◆ SOURCE MATERIAL
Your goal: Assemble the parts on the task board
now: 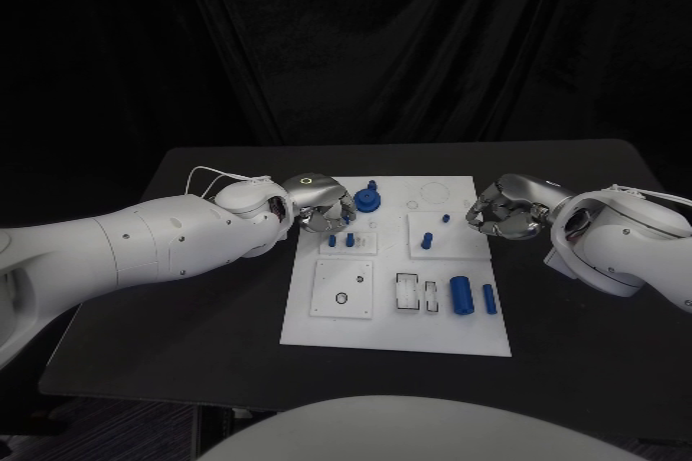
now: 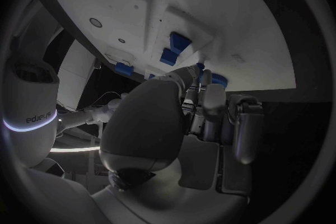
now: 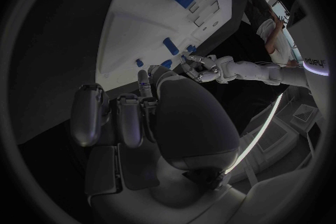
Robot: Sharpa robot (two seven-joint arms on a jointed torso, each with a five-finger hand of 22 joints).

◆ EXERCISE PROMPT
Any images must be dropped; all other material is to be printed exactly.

◆ RESULT FOR THIS EXERCISE
Your goal: Assemble the parts on the task board
now: 
now: 
now: 
Robot: Sharpa robot (two seven-joint arms on a jointed torso, each with a five-finger hand of 22 joints).

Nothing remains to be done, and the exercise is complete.